Moritz Rabinowitz - Capture, Deportation, and Death

Capture, Deportation, and Death

Rabinowitz fully expected that the war would come to Norway. On 8 April, the day before the surprise attack came, he submitted his last op-ed article to Haugesunds Avis in which he asked readers to give the Norwegian soldier respect and support. The Germany army landed in Norway on 9 April and Haugesund on 10 April. The Gestapo made capturing Rabinowitz its highest priority in the little coastal town. Rabinowitz had prepared several places along the coast as hiding places and moved from one to the other with Gestapo on his tracks. Following the war there was some debate as to why Rabinowitz did not avail himself of four known opportunities to flee the country by sea to England. Among the townspeople of Haugesund, it was rumored that he was too invested in his company and his money. This view, reinforced by stereotypes was rejected in the local papers, when Rabinowitz's (non-Jewish) business manager and several employees emphatically stated that such motivations would be uncharacteristic of him. Subsequent research has shown that he declined passage on two occasions for reasons entirely unrelated to his business affairs

They finally caught up with him in Skånevik, probably by shadowing employees who were conveying business decisions between Rabinowitz and his businesses. By then his daughter, son-in-law, and grandson had joined him.

Rabinowitz was first detained in the regional jail at Lagård in Stavanger, was then sent to Møllergata 19 jail in Oslo on 26 February 1941, and then to Åneby on March 22, until he was sent back to Møllergata on 25 April, where has kept until his deportation on the MS Monte Rosa 22 May 1941. The Monte Rosa landed in Stettin, where he wrote his will. Rabinowitz ended up in Sachsenhausen, where he was placed in the barracks for Jews, though he was officially categorized as a political prisoner. He died on 27 February 1942. The death certificate lists pneumonia as the cause of death, but according to fellow prisoner, Rabinowitz was kicked and stomped to death outside Barrack 38 in Sachsenhausen. Rabinowitz's brother, daughter, grandson, and son-in-law were all later deported and murdered in Auschwitz.

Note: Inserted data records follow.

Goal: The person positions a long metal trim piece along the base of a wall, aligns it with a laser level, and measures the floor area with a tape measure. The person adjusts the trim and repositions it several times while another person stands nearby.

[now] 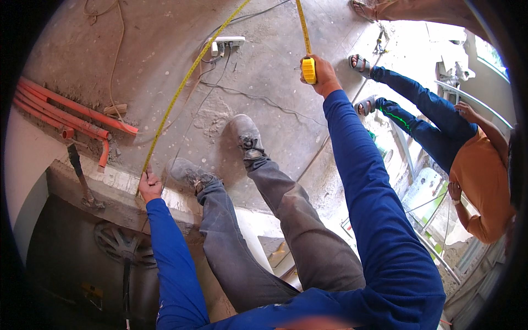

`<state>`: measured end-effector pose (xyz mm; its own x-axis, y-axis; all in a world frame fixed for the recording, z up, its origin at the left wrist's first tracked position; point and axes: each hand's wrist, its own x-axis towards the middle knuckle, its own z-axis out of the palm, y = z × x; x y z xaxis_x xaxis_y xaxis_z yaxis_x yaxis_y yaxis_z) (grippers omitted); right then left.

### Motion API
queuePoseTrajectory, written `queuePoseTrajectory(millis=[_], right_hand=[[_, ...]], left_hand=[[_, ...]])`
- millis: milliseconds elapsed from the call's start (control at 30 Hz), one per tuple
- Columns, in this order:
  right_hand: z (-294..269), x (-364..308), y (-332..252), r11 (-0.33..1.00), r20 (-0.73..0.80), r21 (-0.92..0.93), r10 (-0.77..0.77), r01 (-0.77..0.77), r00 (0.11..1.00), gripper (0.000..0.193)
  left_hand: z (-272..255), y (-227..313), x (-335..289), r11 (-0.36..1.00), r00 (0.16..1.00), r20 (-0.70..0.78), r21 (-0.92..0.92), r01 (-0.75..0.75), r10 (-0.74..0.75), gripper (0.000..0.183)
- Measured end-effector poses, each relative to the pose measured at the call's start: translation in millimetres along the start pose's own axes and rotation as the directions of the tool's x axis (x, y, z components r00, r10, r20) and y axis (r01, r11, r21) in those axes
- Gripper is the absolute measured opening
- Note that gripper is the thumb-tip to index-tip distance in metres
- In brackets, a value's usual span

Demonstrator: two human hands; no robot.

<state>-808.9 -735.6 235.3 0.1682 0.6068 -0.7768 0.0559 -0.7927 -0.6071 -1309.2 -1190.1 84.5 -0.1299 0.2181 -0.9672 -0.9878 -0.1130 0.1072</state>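
"How far are we?"
"Tape measure [309, 71] drawn out above the floor [264, 71]: our right hand [323, 77] wraps its case, our left hand [150, 186] pinches the blade [190, 73]; what's left, we can't tell"

daylight seems to come from the right, where a bright opening [491, 58] glares and the pale ground [404, 41] nearly washes out. the middle floor [165, 60] is softly lit, with faint shadows by the shoes [242, 129]. the recess [66, 236] at lower left sinks into dimness. the yellow tape measure [309, 71] looks fairly sharp; a pinkish patch [319, 323] at the bottom blurs. edges bend toward black corners.
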Motion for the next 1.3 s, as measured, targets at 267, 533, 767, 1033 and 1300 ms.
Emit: queuePoseTrajectory(millis=[267, 533, 767, 1033, 1300], right_hand=[[0.2, -3.3, -0.4, 1.0, 0.0, -0.009, -0.011, 0.011, 1.0, 0.029], [-1.7, -0.3, 3.2, 1.0, 0.02, 0.0, -0.011, 0.011, 1.0, 0.027], [-5.4, 2.3, 6.7, 1.0, 0.036, 0.017, -0.014, 0.013, 0.999, 0.026], [-7.0, -2.8, 10.5, 0.998, 0.036, 0.046, -0.047, 0.046, 0.998, 0.027], [-5.7, -11.7, 10.3, 0.999, 0.005, 0.033, -0.034, 0.034, 0.999, 0.028]], left_hand=[[3.4, -1.2, -2.8, 0.999, 0.999, 0.037, -0.017, 0.038, -0.037, 0.031], [5.4, -1.8, -2.5, 1.0, 1.0, -0.007, 0.02, 0.004, -0.003, 0.033], [8.4, -1.9, -5.5, 0.998, 0.999, -0.001, -0.032, 0.049, -0.049, 0.03], [9.8, -3.2, -7.5, 1.0, 1.0, 0.01, -0.004, 0.015, -0.015, 0.03], [9.6, -3.9, -9.3, 0.999, 0.999, -0.019, 0.045, -0.026, 0.027, 0.029]])
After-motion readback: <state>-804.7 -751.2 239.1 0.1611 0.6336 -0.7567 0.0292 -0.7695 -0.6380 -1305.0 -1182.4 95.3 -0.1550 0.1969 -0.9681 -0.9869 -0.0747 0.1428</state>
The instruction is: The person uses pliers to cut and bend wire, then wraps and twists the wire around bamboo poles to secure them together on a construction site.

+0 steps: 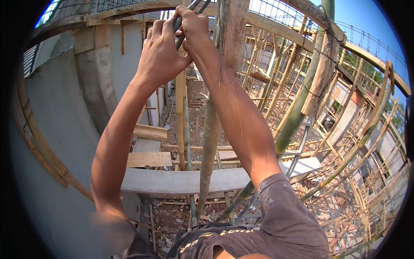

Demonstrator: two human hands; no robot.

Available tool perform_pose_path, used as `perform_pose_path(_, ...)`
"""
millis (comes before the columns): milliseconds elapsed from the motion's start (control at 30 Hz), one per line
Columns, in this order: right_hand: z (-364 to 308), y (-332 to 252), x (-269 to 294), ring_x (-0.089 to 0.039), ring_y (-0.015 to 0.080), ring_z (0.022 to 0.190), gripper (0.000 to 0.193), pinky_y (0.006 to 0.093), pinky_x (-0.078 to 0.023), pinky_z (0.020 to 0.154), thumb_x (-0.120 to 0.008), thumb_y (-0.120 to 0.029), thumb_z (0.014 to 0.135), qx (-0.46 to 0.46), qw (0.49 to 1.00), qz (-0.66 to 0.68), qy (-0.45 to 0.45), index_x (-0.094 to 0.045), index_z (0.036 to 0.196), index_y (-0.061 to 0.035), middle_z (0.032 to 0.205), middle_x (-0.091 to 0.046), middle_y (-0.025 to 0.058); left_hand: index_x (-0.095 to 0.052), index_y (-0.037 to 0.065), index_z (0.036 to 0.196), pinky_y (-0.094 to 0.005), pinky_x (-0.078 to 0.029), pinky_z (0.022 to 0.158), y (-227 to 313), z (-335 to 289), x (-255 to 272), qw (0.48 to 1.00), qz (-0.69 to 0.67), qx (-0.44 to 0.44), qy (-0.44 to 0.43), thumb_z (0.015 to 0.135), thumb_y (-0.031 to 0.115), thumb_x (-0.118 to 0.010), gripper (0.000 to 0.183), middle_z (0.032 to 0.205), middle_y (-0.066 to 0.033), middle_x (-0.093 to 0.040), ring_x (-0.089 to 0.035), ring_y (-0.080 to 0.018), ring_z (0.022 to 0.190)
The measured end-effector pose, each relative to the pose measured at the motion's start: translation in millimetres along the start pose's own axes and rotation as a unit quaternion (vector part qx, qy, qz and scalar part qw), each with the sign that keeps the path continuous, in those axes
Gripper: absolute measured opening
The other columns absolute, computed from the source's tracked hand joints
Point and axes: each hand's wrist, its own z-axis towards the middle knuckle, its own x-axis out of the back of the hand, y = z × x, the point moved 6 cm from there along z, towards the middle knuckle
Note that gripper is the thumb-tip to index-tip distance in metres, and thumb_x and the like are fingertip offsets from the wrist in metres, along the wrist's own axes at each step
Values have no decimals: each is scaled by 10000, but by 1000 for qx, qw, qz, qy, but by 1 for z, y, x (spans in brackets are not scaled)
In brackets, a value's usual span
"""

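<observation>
Both arms reach up and away from me to the top of the view. My left hand (pixel 161 56) is closed, its fingers curled against a dark, slim metal bar (pixel 178 26). My right hand (pixel 194 28) grips the same bar from the right, with its fingers wrapped round it. Above the right hand the dark piece shows as two slim lengths that spread apart. Its far end lies past the frame's edge, so I cannot tell its exact kind. Just right of the right hand stands a rough wooden post (pixel 233 39). A timber beam (pixel 142 7) runs behind the hands.
A grey plastered wall (pixel 56 103) rises on the left. Below me a pale concrete beam (pixel 181 180) crosses over rubble ground. An upright bamboo pole (pixel 208 151) and a slanting green one (pixel 297 116) stand close by. Bamboo scaffolding (pixel 345 164) fills the right, with rebar mesh (pixel 276 11) above.
</observation>
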Motion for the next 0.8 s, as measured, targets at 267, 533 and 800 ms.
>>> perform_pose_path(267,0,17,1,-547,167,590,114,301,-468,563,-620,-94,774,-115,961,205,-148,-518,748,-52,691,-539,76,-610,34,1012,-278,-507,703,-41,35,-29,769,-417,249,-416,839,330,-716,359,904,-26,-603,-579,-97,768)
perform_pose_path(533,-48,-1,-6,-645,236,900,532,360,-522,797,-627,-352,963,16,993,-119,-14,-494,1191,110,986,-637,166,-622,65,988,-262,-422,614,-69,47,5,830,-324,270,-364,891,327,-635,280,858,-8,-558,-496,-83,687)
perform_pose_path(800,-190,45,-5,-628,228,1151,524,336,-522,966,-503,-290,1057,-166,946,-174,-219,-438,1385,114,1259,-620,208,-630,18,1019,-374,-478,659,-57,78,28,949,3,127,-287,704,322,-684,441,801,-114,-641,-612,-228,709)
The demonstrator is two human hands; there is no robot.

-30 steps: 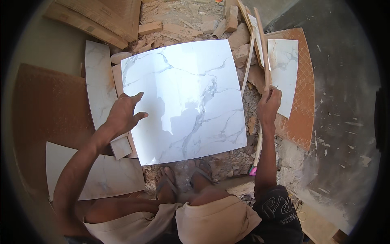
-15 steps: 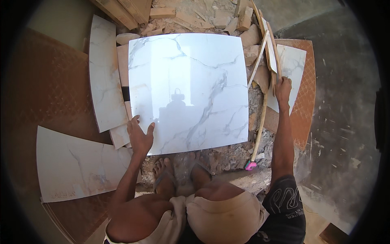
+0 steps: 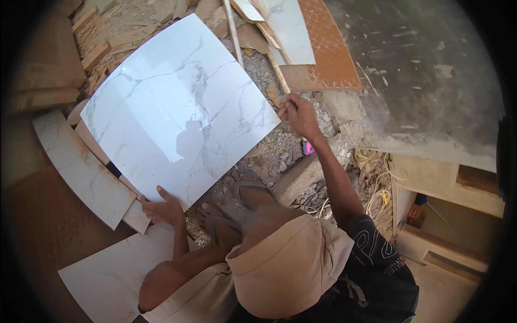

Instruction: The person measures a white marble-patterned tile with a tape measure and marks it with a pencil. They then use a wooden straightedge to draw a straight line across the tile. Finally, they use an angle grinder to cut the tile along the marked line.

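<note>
A large white tile with grey marbling (image 3: 215,116) lies in front of me on rubble, its glossy face up. My left hand (image 3: 164,208) is at its near left edge, thumb raised over the tile and fingers spread apart. My right hand (image 3: 300,116) is beside the tile's right corner, fingers curled. A thin wooden stick (image 3: 278,72) runs up to that hand, and what the fingers close on is hidden. Just below the hand a small pink object (image 3: 307,147) lies on the rubble.
Narrow marbled tile strips (image 3: 81,167) lie on the left, with another pale tile (image 3: 116,274) nearer me. Wood strips and an orange-brown tile (image 3: 328,48) are at the far right. Yellow cable (image 3: 379,199) coils on the right. My sandalled feet (image 3: 247,185) stand close to the tile.
My view has turned, so the tile looks rotated. My right hand has left the wood strips and come to the tile's right corner. My left hand has slid to the tile's near edge.
</note>
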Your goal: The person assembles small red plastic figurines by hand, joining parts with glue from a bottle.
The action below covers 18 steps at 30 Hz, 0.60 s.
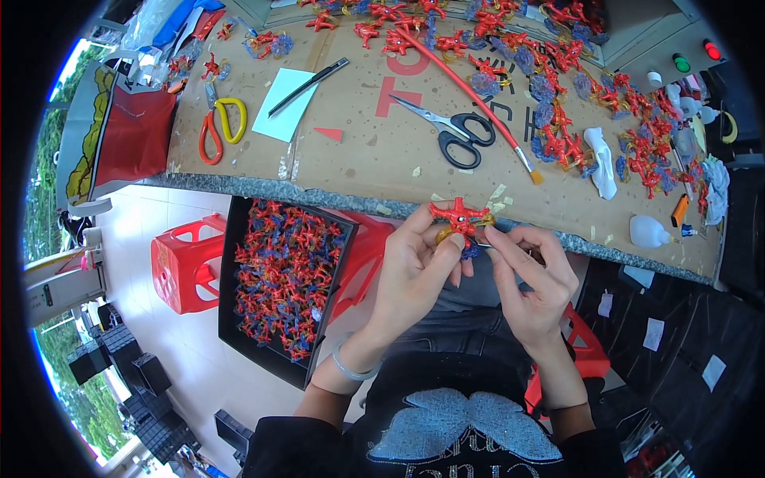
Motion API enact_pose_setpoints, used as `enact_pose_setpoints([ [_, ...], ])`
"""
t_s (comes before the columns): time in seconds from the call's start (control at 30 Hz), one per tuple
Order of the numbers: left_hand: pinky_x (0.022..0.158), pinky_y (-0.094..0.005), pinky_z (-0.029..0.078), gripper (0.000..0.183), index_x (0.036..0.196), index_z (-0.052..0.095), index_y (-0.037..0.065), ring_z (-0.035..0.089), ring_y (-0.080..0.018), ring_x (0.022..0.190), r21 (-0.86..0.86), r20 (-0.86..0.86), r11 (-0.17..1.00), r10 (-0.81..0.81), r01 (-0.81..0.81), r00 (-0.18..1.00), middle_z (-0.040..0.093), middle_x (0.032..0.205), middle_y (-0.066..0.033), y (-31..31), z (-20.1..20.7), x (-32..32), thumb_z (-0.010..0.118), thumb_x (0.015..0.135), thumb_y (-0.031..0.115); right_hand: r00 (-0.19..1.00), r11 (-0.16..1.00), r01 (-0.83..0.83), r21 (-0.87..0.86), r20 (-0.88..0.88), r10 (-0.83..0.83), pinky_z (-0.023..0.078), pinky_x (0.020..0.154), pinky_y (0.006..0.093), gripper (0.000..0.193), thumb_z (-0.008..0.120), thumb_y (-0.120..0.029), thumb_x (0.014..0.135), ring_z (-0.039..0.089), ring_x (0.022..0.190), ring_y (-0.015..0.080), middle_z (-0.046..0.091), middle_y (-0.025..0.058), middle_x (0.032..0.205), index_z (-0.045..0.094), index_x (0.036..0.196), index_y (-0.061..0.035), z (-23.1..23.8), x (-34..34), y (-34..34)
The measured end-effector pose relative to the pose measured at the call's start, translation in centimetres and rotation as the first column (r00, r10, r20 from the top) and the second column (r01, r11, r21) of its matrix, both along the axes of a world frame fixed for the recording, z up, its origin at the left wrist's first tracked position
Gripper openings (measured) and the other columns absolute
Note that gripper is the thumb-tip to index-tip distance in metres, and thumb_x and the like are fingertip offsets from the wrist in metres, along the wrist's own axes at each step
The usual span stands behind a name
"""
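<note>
At the table's front edge, my left hand is closed around a small red toy figurine with yellow and blue translucent parts below it. My right hand is closed in a pinch beside the figurine's lower side. A thin, metallic-looking tip shows between its fingers and touches or nearly touches the blue part. The rest of that thin tool is mostly hidden, so its kind is unclear. Scissors with black handles and a long red paintbrush lie on the cardboard-covered table beyond my hands.
Many similar figurines spread over the table's back and right. A black tray of figurines sits left of my lap, near red stools. Orange-and-yellow-handled scissors, a pale sheet with a black pen-like tool, and a white squeeze bottle also lie there.
</note>
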<state>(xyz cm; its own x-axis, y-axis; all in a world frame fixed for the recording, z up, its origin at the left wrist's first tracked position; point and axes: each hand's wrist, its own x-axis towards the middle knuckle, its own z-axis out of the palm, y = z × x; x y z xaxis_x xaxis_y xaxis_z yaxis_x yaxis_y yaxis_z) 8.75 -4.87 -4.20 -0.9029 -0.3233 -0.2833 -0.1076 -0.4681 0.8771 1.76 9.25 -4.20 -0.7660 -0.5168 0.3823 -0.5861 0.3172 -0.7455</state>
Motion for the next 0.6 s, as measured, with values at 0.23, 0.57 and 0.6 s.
enact_pose_setpoints([
  [0.23, 0.051, -0.0184, 0.043, 0.029, 0.12, 0.044, -0.005, 0.056, -0.0079, 0.063, -0.012, 0.011, 1.0, 0.004, -0.004, 1.0, 0.062, 0.088, -0.0093, 0.19, 0.4, 0.05, 0.046, 0.091, 0.0, 0.998, 1.0, 0.018, 0.019, -0.058, -0.017, 0.045, 0.056, 0.0283, 0.037, 0.069, 0.008, 0.064, 0.054, 0.066, 0.0205, 0.058, 0.0085, 0.081, 0.071, 0.098, -0.0039, 0.39, 0.29, -0.3],
  [0.57, 0.05, -0.018, 0.043, 0.029, 0.12, 0.045, -0.004, 0.056, -0.0083, 0.062, 0.042, 0.014, 0.998, 0.056, -0.056, 0.998, 0.062, 0.086, -0.0085, 0.5, 0.04, -0.03, 0.046, 0.091, 0.001, 0.967, 0.998, 0.035, 0.054, -0.256, -0.021, 0.043, 0.058, 0.0306, 0.04, 0.07, 0.007, 0.061, 0.055, 0.069, 0.0222, 0.058, 0.0098, 0.082, 0.071, 0.1, -0.0037, -0.19, 0.47, -0.39],
  [0.6, 0.05, -0.018, 0.043, 0.03, 0.12, 0.046, -0.004, 0.056, -0.0086, 0.062, 0.068, 0.012, 0.996, 0.06, -0.06, 0.998, 0.062, 0.087, -0.0085, 0.52, 0.02, 0.0, 0.046, 0.091, 0.002, 0.962, 0.997, 0.041, 0.06, -0.271, -0.023, 0.043, 0.059, 0.0311, 0.041, 0.071, 0.007, 0.061, 0.055, 0.069, 0.0225, 0.058, 0.0097, 0.082, 0.07, 0.101, -0.0038, -0.18, 0.51, -0.41],
])
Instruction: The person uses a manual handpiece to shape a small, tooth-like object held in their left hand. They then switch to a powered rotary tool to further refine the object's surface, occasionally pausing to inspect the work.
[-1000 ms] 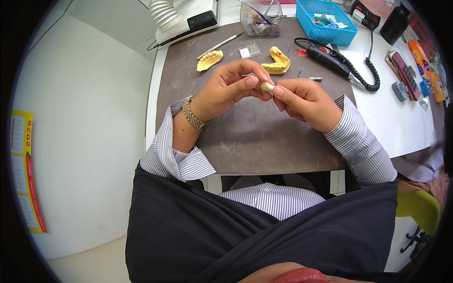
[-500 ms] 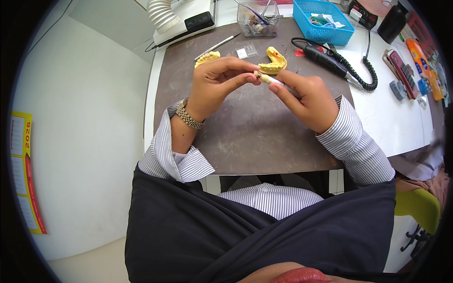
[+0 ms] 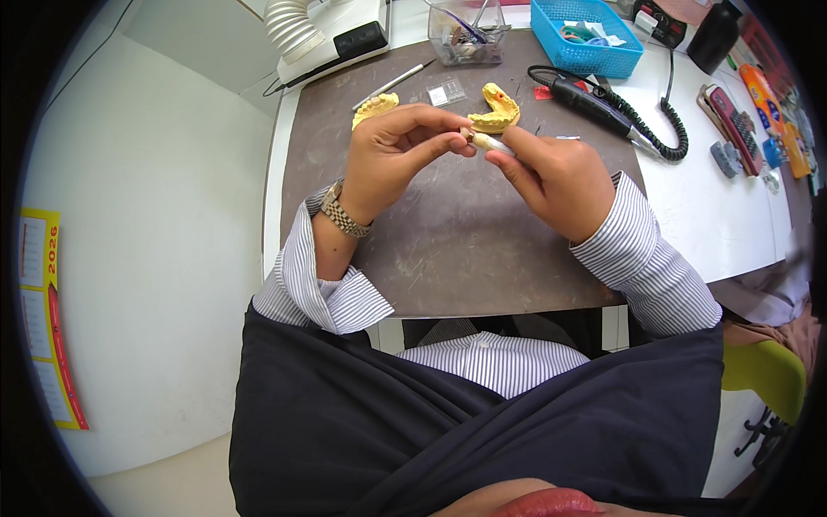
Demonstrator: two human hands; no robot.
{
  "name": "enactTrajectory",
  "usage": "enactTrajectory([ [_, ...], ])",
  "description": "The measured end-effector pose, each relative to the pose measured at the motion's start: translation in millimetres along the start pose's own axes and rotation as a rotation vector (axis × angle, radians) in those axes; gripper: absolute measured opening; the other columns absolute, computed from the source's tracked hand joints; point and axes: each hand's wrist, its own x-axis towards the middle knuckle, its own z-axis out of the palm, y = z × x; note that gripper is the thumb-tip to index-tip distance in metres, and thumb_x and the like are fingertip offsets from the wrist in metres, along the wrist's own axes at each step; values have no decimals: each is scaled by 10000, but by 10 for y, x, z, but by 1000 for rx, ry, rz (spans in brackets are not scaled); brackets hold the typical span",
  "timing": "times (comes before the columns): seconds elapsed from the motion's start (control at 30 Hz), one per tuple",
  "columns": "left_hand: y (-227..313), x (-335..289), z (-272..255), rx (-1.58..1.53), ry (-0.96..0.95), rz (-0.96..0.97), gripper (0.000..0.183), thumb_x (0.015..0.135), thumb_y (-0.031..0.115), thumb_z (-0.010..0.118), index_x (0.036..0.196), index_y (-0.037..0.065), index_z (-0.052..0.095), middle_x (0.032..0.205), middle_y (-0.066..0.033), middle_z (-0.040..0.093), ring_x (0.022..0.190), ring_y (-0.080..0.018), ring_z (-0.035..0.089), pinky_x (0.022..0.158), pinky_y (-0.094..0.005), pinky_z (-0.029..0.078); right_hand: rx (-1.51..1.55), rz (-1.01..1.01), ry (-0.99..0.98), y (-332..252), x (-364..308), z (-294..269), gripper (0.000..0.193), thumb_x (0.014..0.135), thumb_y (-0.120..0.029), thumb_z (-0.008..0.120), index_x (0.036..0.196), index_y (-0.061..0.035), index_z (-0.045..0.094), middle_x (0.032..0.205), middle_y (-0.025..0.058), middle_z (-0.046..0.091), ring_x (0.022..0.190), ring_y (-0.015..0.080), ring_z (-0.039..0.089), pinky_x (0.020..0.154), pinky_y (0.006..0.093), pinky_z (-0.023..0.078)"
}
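Note:
Over the dark board [image 3: 482,241], my left hand [image 3: 392,155] pinches a small beige-and-brown piece [image 3: 466,134] between thumb and fingertips. It is too small and too covered to name. My right hand [image 3: 564,181] grips a slim white stick-like tool with a pale yellowish end [image 3: 488,143], which meets or nearly meets that piece. The hand hides the rest of the tool. Just beyond the fingertips lies a yellow horseshoe-shaped dental model [image 3: 497,112]. A second yellow dental model [image 3: 376,107] rests behind my left hand, partly covered by it.
Farther back lie a white pen-like tool [image 3: 392,85], a small clear case [image 3: 446,91], a clear box of tools [image 3: 466,39] and a blue basket [image 3: 586,52]. A black handpiece [image 3: 594,108] with coiled cord lies right. A white machine with a hose [image 3: 332,43] stands back left.
The tool in my right hand has tilted and shifted slightly, and less of its white shaft shows. A small shiny bit now appears above that hand. My left hand keeps its pinch.

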Motion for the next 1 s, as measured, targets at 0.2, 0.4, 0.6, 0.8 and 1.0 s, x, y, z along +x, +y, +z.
enactTrajectory([
  [0.2,15,22,-37,181,-44,115,215,795,24,624,1005,-23,617,937,-123,637,839,-189,651,758,-266,539,105,17,25,7,-2,-10,220,878,-262,530,919,-47,553,595,120,561,528,270,580,487,345,443],
  [0.4,10,-12,-36,123,-49,86,236,789,21,632,1019,-26,615,935,-124,635,841,-184,649,748,-261,538,286,80,-38,-5,13,-13,214,876,-243,537,904,-35,576,529,129,519,488,267,557,477,341,417],
  [0.6,-6,-17,-7,-23,-38,47,233,809,12,608,1037,-34,604,950,-126,632,853,-177,642,767,-276,533,287,48,58,40,-8,20,236,854,-245,577,950,-30,589,545,132,532,488,258,562,478,329,423],
  [0.8,-29,-58,50,-71,22,35,251,807,16,614,1052,-35,592,955,-122,633,847,-176,643,779,-269,527,275,62,40,17,-5,11,232,849,-245,584,924,-26,592,559,133,533,486,258,558,471,327,417],
  [1.0,-80,-100,44,17,18,39,229,812,-17,595,1039,-43,585,898,-127,643,816,-185,643,756,-279,527,293,142,-88,-33,-15,-37,203,854,-214,574,834,-11,570,543,136,507,458,258,524,453,336,387],
])
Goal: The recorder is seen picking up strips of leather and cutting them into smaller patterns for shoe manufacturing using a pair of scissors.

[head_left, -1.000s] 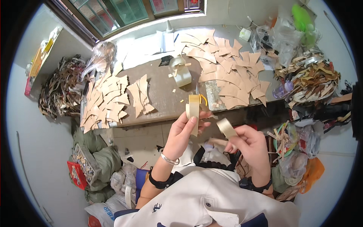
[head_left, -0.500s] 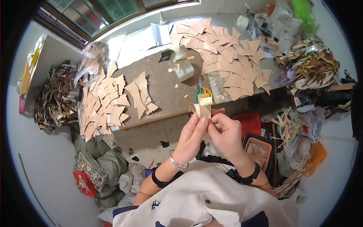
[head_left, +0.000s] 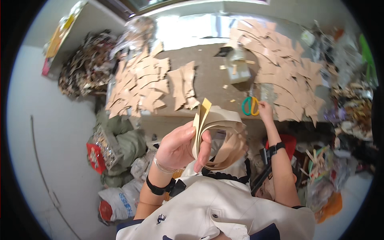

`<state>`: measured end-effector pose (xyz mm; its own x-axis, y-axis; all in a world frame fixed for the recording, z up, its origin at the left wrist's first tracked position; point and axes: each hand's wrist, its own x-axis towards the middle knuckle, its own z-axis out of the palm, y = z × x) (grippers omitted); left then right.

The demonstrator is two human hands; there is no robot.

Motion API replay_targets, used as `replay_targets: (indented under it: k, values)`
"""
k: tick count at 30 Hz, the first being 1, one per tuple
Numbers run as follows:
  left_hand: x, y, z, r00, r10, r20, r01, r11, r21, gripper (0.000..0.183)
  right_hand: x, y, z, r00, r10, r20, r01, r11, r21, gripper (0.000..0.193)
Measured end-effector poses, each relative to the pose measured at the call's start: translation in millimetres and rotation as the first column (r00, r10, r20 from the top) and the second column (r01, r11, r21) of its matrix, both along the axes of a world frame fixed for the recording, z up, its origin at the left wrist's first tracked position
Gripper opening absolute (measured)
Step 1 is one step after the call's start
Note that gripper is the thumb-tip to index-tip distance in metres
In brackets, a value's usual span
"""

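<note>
My left hand (head_left: 180, 144) is closed around a coil of pale tan strip (head_left: 224, 116), held up in front of my chest. The folded end between thumb and fingers shows a yellow face, and the loops hang to the right. My right hand (head_left: 265, 110) reaches out to the table's front edge, its fingers pinched at the yellow handle loop of a pair of scissors (head_left: 250, 107). The scissors have one green and one yellow loop and still lie on the table, blades pointing away.
Piles of cut tan pieces lie at the table's left (head_left: 140, 80) and right (head_left: 286, 72), with a small stack (head_left: 182, 86) between. Behind the scissors stands a whitish block-shaped container (head_left: 239, 72). Bundles of strips (head_left: 86, 64) and bags (head_left: 120, 202) crowd the sides.
My right hand has left the strip and stretched forward right to the scissors. My left hand has moved left and now holds the strip as a coil. The view has shifted leftward.
</note>
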<state>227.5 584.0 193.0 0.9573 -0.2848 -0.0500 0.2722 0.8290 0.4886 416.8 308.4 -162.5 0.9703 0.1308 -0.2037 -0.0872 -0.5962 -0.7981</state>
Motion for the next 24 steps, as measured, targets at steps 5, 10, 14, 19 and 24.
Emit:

As it happened, Rabinowitz managed to convey his last greetings via a German inmate and another inmate from Haugesund to the people of Haugesund. These were reproduced in the obituary that was published on 20 June 1945. On 6 May 1986, the people of Haugesund erected a memorial stone for Rabinowitz.

Rabinowitz also dictated and signed his last will and testament to a fellow inmate, Christian Wilhelm Rynning-Tønnesen, where he left all his earthly belongings to his daughter Edith, also expressing a wish that his businesses continue as going concerns. Since Edith and her entire family also were murdered, what was left of Rabinowitz's estate went into probate after the war. After the occupying powers had confiscated his businesses, and at least NOK 300,000 in cash and securities, his estate was valued at NOK 986,000 at the end of the war. The Norwegian government imposed fees and taxes of NOK 450,000 in the course of the next ten years. Among other things, the authorities assumed that Rabinowitz's heirs had died in the sequence that maximized tax liability (and thereby tax revenue).